### THE PROBLEM
Repeat only the stretch of lines below that runs from the line with "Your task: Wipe" through the line with "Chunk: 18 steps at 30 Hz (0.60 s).", unaltered.
##########
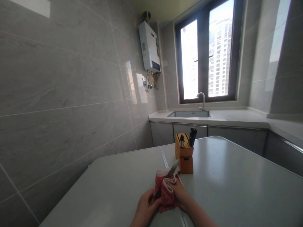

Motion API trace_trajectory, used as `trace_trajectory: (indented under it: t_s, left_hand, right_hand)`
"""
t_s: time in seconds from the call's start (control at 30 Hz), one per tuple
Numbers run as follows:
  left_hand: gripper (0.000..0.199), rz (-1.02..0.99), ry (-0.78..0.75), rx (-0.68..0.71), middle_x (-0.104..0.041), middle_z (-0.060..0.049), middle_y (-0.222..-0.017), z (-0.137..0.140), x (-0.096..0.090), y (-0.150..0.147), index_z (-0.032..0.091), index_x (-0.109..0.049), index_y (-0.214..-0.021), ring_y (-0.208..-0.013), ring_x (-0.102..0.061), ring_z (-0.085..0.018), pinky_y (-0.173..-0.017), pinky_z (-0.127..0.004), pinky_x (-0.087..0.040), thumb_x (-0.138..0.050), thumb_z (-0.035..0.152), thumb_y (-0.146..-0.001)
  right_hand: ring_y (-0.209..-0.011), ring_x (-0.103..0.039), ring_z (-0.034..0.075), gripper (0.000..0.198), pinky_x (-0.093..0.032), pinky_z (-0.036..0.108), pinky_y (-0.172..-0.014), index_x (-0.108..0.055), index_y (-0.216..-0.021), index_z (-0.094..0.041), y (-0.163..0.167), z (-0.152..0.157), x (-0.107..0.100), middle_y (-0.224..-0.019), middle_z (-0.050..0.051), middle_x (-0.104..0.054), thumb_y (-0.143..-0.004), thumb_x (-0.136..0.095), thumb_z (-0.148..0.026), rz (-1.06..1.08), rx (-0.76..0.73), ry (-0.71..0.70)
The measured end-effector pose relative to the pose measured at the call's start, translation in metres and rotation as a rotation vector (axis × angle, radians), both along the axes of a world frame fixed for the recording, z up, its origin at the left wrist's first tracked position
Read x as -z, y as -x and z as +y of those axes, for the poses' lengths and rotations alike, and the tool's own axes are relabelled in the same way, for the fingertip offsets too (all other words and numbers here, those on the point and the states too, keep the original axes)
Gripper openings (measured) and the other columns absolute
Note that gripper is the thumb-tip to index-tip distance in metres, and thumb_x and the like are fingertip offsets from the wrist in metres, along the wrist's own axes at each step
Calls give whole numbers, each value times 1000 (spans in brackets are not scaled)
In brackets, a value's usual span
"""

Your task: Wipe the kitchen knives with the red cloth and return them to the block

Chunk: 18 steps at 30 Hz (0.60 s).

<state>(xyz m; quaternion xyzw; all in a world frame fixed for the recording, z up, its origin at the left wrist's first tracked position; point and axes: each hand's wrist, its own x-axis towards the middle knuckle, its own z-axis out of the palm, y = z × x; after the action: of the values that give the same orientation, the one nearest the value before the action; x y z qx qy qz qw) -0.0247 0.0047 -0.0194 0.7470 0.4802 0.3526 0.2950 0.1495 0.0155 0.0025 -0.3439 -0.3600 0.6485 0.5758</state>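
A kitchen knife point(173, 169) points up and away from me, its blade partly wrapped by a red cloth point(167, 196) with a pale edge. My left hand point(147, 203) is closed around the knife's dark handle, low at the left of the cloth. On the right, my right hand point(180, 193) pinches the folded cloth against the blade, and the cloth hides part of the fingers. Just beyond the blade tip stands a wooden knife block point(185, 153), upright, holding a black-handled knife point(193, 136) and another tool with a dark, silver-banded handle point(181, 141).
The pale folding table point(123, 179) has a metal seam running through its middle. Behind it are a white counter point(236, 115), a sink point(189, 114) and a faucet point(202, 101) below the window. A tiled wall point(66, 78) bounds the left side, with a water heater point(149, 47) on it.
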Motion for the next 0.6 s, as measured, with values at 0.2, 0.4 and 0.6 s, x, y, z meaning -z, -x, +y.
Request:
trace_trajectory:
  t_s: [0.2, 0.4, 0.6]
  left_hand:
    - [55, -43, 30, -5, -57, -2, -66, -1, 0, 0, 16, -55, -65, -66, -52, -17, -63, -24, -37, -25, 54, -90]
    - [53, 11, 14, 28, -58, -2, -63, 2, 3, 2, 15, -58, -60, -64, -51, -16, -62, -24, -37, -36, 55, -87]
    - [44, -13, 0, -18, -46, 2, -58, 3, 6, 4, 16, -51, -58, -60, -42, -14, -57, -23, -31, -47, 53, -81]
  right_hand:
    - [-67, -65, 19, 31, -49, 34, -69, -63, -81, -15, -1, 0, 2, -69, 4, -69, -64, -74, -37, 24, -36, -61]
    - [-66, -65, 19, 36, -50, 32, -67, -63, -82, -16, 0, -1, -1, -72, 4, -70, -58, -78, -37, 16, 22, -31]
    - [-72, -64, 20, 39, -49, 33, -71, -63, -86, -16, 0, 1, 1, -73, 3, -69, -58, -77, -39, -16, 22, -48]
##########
### RESPONSE TO THE EXERCISE
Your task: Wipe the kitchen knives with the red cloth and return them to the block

Chunk: 18 steps at 30 Hz (0.60 s).

There is no more to this output.